Wednesday, November 28, 2007

The Nobel Prize Ceremony

Several years ago, when I attended the Nobel Prize ceremony in Stockholm, I enjoyed telling the story of Alfred Nobel’s most famous ancestor to everyone who would listen. Who’s the ancestor? It’s Olof Rudbeck. I told how he discovered and explained the lymphatic system as a teenager; how he built the grand anatomical theater for dissections, though soon tired of the business and rarely used it afterwards; how he founded the botanical garden which is now named after his successor Carl Linnaeus; how he collected cannons and fired them at celebrations. And of course how he spent the last thirty years of his life on an adventurous hunt for the lost civilization of Atlantis, which he believed he found in Sweden, all of which I later wrote about in Finding Atlantis.

Here’s a picture I took that evening:


Note the older gentleman standing second from left in the front. It’s John Nash, the economics wizard later featured in Sylvia Nasar’s biography, A Beautiful Mind.

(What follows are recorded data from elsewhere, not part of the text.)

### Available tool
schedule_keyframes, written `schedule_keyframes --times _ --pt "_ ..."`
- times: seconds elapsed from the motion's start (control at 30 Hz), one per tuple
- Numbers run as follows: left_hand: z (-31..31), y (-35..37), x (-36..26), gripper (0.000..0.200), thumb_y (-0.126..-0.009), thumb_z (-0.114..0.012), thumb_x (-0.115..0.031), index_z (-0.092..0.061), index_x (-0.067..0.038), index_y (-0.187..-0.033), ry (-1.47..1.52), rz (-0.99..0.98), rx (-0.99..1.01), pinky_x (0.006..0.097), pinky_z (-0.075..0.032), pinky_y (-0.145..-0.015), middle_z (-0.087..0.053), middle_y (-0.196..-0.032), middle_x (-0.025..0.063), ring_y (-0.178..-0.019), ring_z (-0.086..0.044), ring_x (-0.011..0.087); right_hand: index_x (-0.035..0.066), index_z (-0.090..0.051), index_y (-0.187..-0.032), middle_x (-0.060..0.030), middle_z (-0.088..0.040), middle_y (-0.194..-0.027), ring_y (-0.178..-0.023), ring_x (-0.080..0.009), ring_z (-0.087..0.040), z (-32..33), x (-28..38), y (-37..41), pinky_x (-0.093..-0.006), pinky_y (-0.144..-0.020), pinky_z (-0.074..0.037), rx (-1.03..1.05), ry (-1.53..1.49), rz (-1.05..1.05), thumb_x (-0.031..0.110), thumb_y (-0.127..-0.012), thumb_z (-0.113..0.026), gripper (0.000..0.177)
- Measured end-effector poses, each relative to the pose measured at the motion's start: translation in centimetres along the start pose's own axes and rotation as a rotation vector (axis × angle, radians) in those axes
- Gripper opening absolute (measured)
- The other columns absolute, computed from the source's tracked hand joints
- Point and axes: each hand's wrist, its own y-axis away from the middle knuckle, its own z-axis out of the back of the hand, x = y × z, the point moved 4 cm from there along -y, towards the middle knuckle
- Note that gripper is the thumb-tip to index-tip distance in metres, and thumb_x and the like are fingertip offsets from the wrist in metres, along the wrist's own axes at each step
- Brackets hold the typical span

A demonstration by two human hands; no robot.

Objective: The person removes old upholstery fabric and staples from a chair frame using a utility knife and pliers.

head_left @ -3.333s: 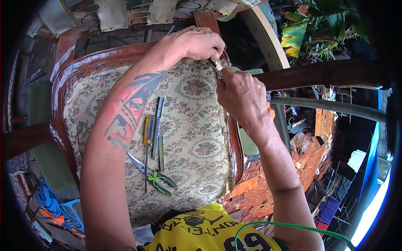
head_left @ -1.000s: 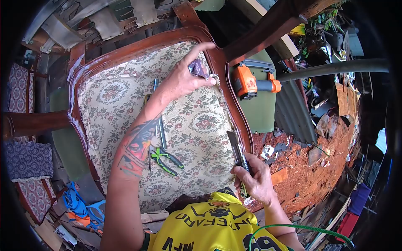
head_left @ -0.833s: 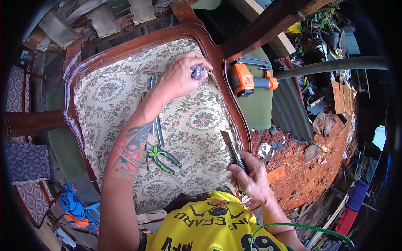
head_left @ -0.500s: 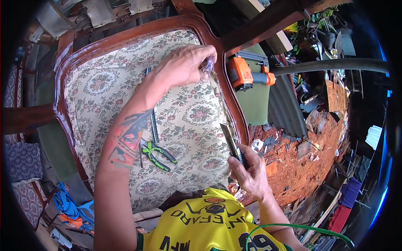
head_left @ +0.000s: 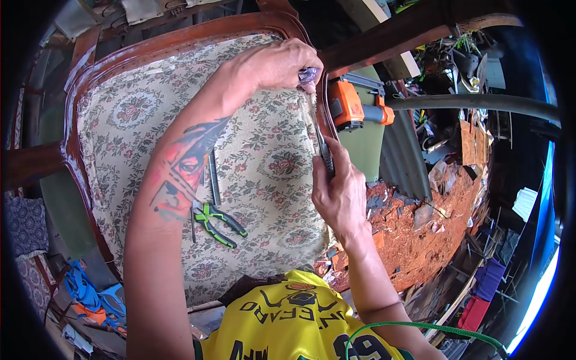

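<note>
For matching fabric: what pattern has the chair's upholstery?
Upholstery: red flowers, green leaves on cream; head view.

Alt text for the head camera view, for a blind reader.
A right hand holds a knife against the floral seat, while the left hand pinches its fabric edge; green pliers lie on the seat.

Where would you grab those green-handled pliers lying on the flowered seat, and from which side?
By the two green handles, closing the fingers across both. The pliers lie flat on the seat cushion with the handles splayed toward the lower right, where nothing covers them; the metal nose sits by the left forearm. Coming from the lower right looks easiest.
</note>
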Motion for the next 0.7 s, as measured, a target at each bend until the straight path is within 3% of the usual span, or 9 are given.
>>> schedule_keyframes --times 0.1,0.23,0.7 --pt "-0.2 -0.7 0.7 0.016 -0.088 -0.085 -0.014 -0.077 -0.002 -0.095 0.050 -0.012 0.018 0.0439 -0.058 -0.082 -0.075 -0.090 0.0119 -0.090 -0.075 0.0303 0.000 -0.059 -0.134 -0.0304 -0.074 -0.098 -0.089 -0.0501 -0.074 -0.9 -0.4 -1.4 -0.0562 -0.078 -0.059 -0.006 0.048 0.064 0.012 -0.101 -0.065 0.036" --pt "0.0 -1.1 0.7 0.011 -0.087 -0.082 -0.008 -0.079 -0.001 -0.094 0.097 0.011 0.050 0.0421 -0.059 -0.077 -0.077 -0.087 0.0147 -0.085 -0.077 0.0295 -0.001 -0.061 -0.136 -0.0314 -0.074 -0.099 -0.087 -0.0499 -0.075 -1.2 0.0 -2.6 -0.0549 -0.077 -0.060 0.022 0.002 -0.012 0.013 -0.103 -0.064 0.036" --pt "-0.2 -0.8 0.8 0.011 -0.085 -0.081 -0.007 -0.081 -0.002 -0.095 0.128 0.050 0.031 0.0418 -0.059 -0.085 -0.078 -0.091 0.0133 -0.091 -0.078 0.0297 -0.004 -0.063 -0.134 -0.0333 -0.073 -0.092 -0.088 -0.0492 -0.075 -2.3 0.6 -3.5 -0.0535 -0.077 -0.060 -0.008 -0.083 -0.083 0.013 -0.103 -0.064 0.036"
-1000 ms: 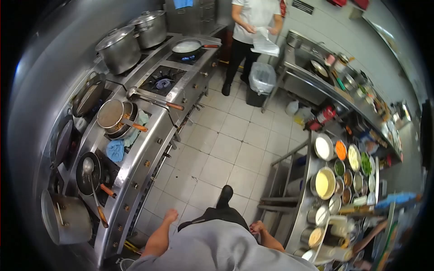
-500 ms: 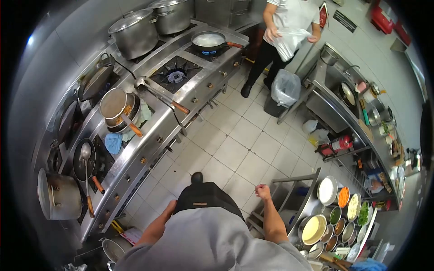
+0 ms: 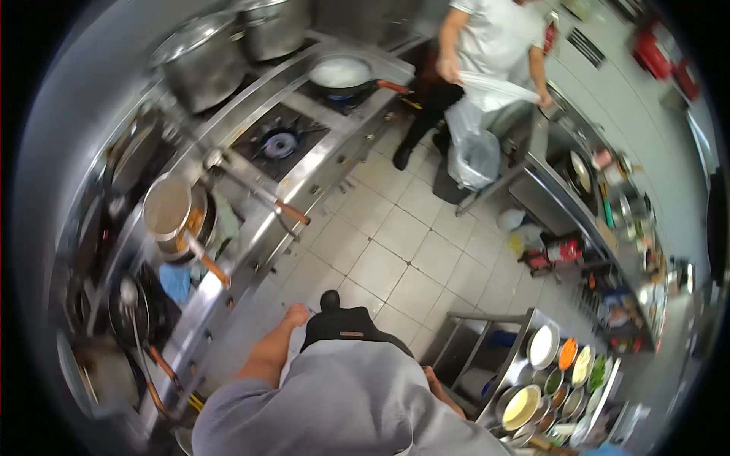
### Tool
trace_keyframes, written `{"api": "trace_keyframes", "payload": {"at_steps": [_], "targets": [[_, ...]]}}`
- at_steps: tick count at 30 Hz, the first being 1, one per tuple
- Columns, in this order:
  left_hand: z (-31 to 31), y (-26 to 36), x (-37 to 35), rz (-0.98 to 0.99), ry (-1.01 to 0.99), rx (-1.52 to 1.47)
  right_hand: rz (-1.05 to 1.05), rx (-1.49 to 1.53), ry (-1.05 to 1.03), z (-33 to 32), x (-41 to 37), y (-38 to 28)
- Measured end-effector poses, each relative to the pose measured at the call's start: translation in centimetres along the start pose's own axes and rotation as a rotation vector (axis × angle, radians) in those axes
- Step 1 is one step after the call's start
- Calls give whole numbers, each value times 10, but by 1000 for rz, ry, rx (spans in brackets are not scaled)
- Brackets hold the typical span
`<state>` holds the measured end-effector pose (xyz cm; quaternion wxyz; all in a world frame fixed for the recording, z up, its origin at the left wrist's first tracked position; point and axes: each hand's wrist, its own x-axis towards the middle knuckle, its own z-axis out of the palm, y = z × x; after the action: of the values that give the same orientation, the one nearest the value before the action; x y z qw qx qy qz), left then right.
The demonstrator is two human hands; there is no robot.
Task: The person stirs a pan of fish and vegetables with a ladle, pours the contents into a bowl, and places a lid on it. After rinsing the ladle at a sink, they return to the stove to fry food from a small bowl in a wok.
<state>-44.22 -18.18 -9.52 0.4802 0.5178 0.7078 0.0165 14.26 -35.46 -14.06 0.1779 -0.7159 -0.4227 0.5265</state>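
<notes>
Low at the centre, my left hand (image 3: pixel 297 315) hangs beside the front of my dark trousers, its fingers curled in and nothing visible in them. My right hand (image 3: pixel 430 375) is close against my right side, partly hidden by my grey shirt (image 3: pixel 342 395), and its fingers cannot be made out. Neither hand touches the stove (image 3: pixel 251 266) on the left or the prep counter with food containers on the right.
A person (image 3: pixel 490 45) holds a clear bag (image 3: pixel 487 87) over a lined bin (image 3: pixel 473 163). A pan (image 3: pixel 340 74) of white contents sits on the stove near a lit burner (image 3: pixel 279 144). Large pots (image 3: pixel 199 64), a strainer (image 3: pixel 167 207) and a bowl of yellow contents (image 3: pixel 521 406) flank the tiled floor (image 3: pixel 378 266).
My left hand has swung forward and my right hand has drawn back to my side. The other person has spread the bag and lowered it toward the bin. The view has shifted slightly.
</notes>
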Motion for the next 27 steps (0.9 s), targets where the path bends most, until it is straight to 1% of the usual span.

We didn’t know a fraction of the story at the time, other than Nash being, among other things, a pioneer in game theory.

So Al Gore, Dorris Lessing and everyone else heading out to Stockholm (or Oslo for the peace prize), give a toast to Alfred Nobel’s illustrious ancestor, Olof Rudbeck, who took time away from his obsessive search for Atlantis in Sweden to marry his daughter Vendela to a young Petrus Nobelius.